Traditional cooking, updated

Mavel Vanetes, left and Massiel Soto, right, eat at a hands-on cooking class in BrooklynBy WINNIE ANDREWS

Alicia Baez is making a stuffed avocado dish she learned back in Mexico. But this time she is leaving out the salt and replacing the fresh shrimp with canned tuna. It isn’t the traditional version, but that is intentional.  She is making them with less sodium and more economical ingredients.

The goal is to make what you like, but reduce sodium, sugar, fat and refined grains, and increase the amount of vegetables, fruits and whole grains. Baez and several other mothers signed up for a free eight-week nutrition class at the New Life Head Start preschool in Bushwick, Brooklyn. The hands-on class is one of many nutrition courses that encourage making familiar foods in healthier ways.

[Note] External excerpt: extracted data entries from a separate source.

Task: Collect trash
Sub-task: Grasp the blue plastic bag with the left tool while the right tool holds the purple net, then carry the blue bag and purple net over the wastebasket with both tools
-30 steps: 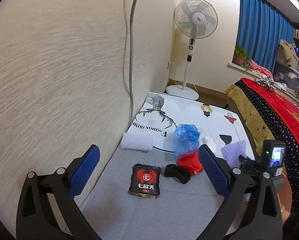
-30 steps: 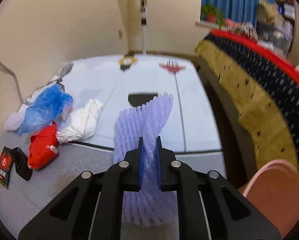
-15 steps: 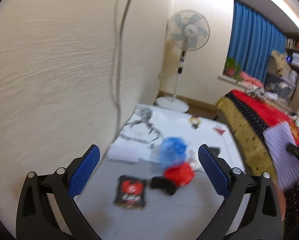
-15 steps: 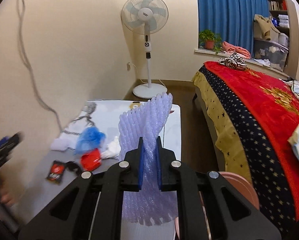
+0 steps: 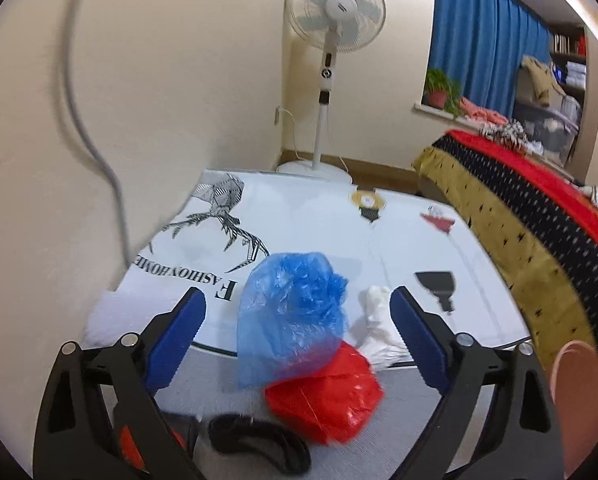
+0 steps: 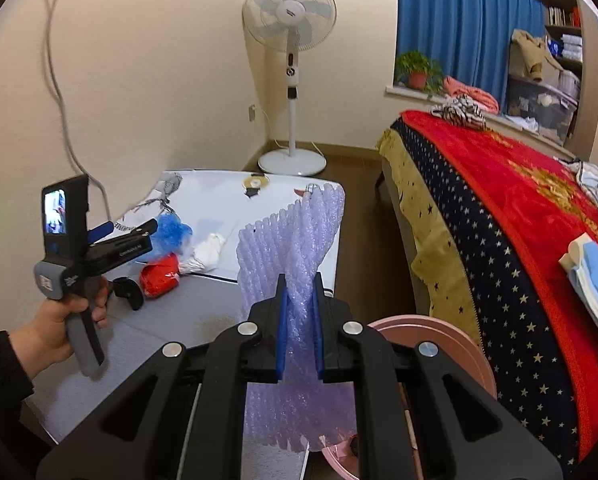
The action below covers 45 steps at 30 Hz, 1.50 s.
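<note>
A crumpled blue plastic bag point(image 5: 295, 312) leans on a red plastic bag point(image 5: 325, 400) on the low table. My left gripper point(image 5: 295, 300) stands wide around the blue bag, its jaws closing, and the pads are clear of it. A black band point(image 5: 259, 440) and a white tissue wad point(image 5: 379, 316) lie beside the bags. A black and red packet point(image 5: 135, 452) is mostly hidden behind the left finger. My right gripper point(image 6: 299, 300) is shut on a lilac foam net point(image 6: 295, 248), held above a pink bin point(image 6: 431, 344). In the right wrist view, a hand point(image 6: 59, 332) holds the left gripper point(image 6: 139, 236).
The table has a grey front part point(image 5: 219, 376) and a printed white cloth point(image 5: 299, 216). A wall with a hanging cable point(image 5: 99, 152) runs along the left. A bed with a red starred blanket point(image 6: 519, 208) is on the right. A standing fan point(image 6: 291, 80) is behind.
My left gripper has dropped and moved forward, so the blue bag now sits between its fingers. My right gripper has lifted the foam net off the table and back over the pink bin.
</note>
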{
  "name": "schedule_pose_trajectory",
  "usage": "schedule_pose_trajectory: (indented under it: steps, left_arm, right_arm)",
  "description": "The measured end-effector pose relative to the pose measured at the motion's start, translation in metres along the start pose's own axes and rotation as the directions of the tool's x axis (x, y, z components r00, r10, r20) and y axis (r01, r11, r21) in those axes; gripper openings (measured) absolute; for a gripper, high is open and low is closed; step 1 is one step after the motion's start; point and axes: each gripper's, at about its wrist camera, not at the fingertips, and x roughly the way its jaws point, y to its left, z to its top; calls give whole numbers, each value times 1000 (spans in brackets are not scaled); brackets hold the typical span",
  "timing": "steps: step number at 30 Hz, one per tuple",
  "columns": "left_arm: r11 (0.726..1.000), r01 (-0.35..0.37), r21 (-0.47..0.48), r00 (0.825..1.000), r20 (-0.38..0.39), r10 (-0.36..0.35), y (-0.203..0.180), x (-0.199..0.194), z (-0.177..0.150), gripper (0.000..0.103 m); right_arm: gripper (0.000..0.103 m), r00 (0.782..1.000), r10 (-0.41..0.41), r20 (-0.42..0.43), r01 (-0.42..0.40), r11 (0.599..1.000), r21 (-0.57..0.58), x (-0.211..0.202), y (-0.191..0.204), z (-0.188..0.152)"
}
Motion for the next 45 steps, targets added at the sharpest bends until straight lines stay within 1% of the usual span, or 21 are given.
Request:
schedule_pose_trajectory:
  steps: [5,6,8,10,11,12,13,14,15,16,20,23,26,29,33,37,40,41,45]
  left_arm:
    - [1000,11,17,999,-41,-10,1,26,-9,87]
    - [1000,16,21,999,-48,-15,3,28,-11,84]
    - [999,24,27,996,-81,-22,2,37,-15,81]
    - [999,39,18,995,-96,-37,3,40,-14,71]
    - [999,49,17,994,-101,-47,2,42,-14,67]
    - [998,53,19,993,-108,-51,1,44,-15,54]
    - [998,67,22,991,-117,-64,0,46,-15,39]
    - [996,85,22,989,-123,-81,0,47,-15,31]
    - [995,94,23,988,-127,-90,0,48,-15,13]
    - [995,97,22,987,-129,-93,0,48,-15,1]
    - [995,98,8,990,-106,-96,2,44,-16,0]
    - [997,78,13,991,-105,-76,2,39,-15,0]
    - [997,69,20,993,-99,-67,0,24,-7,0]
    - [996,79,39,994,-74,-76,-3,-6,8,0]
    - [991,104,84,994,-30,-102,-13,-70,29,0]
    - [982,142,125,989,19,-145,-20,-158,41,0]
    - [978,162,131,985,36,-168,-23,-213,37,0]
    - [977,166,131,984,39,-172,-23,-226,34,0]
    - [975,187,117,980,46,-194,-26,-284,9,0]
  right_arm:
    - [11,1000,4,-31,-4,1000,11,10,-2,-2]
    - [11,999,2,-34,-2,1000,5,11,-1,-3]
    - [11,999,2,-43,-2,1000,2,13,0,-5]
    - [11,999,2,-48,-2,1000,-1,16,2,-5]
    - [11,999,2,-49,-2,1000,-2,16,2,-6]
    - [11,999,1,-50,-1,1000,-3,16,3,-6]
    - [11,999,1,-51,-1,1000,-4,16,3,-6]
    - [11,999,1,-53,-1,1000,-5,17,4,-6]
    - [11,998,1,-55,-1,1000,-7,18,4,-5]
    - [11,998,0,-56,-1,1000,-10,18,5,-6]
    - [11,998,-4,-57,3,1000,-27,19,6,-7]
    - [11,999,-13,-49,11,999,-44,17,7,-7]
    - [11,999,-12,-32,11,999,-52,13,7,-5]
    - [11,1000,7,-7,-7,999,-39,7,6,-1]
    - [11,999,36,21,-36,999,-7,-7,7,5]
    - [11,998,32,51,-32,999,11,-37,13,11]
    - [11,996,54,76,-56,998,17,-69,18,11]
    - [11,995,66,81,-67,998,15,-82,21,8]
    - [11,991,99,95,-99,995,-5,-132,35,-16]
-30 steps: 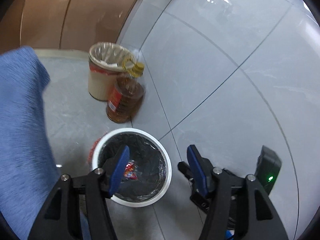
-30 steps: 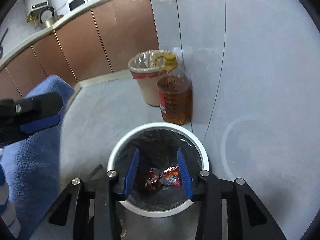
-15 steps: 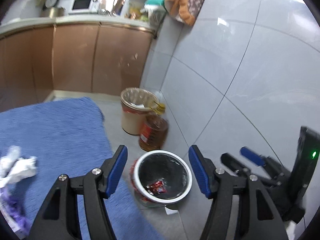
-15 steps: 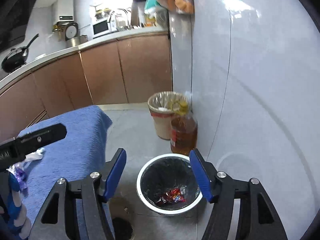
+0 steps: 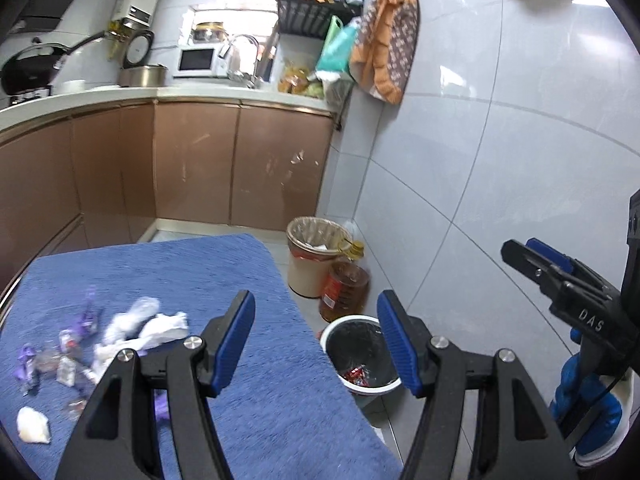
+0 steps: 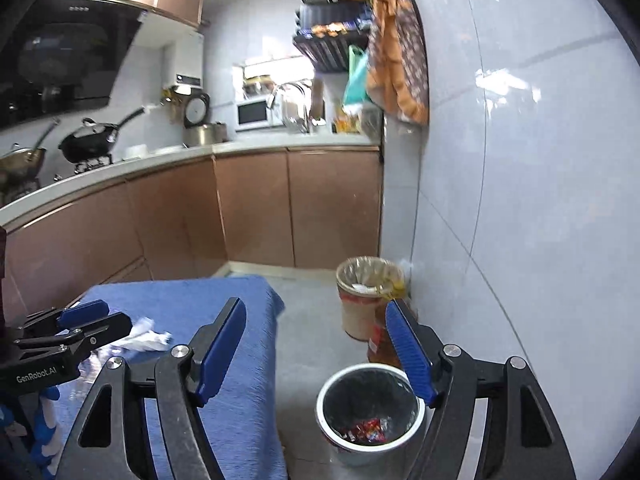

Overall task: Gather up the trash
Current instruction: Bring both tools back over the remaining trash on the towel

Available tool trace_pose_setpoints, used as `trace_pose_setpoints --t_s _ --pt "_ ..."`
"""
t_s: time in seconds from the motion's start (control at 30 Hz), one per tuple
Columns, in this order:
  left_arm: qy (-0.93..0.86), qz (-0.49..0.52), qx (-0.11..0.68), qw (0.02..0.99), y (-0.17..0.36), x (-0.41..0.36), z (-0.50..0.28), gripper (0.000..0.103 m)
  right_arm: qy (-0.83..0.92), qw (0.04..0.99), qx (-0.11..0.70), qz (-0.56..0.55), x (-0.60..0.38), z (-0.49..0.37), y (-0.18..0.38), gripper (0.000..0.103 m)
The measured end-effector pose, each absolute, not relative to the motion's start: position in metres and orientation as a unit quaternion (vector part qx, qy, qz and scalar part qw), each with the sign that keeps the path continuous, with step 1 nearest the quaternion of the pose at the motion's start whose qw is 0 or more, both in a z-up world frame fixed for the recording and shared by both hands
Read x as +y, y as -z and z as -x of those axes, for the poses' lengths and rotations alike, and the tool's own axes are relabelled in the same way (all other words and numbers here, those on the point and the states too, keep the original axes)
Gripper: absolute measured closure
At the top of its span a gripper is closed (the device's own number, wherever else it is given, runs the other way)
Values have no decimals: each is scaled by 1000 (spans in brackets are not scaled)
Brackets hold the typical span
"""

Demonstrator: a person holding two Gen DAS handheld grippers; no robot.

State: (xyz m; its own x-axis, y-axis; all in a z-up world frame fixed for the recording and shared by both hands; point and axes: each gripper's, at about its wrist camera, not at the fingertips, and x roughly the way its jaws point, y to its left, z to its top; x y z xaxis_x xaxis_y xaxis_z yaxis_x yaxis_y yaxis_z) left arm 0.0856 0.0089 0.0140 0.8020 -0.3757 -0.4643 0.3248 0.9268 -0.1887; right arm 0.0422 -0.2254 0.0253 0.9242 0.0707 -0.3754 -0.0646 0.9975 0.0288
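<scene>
A white bin with a black liner (image 5: 362,354) stands on the floor beside the blue-covered table (image 5: 256,380); red wrappers lie in it. It also shows in the right wrist view (image 6: 370,412). Crumpled white tissues (image 5: 146,326) and purple and clear wrappers (image 5: 48,360) lie on the table's left part. My left gripper (image 5: 316,340) is open and empty, high above the table edge and the bin. My right gripper (image 6: 316,346) is open and empty, above the floor between table and bin. Each gripper shows in the other's view, the right one (image 5: 560,276) and the left one (image 6: 76,330).
A tan bin with a clear liner (image 5: 314,254) and a bottle of amber oil (image 5: 344,284) stand by the tiled wall (image 5: 500,160). Brown cabinets (image 5: 200,168) under a worktop close the far side. A white tissue lump (image 5: 34,424) lies near the table's front left.
Both grippers have risen and pulled back from just above the white bin. The right jaws have opened wider. The table with its trash and the kitchen have come into view.
</scene>
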Motion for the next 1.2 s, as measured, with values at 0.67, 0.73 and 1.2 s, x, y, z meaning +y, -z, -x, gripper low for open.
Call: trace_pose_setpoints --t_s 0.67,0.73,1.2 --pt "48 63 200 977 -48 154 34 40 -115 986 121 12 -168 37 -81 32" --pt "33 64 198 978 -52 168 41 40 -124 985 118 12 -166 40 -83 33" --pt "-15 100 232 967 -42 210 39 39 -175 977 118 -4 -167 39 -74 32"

The thinking here is that people are more likely to eat healthfully if they can stick to a version of foods they are used to.  Nutrition cooking classes like this across the country respond to the needs of populations with high rates of obesity and diabetes.

To make her dish, Baez cuts shining green avocados in half and fills each one with a mound of chopped tomato and tuna. She is making them at the last day of her class when participants can bring in dishes they enjoy, modifying them according to what they have learned.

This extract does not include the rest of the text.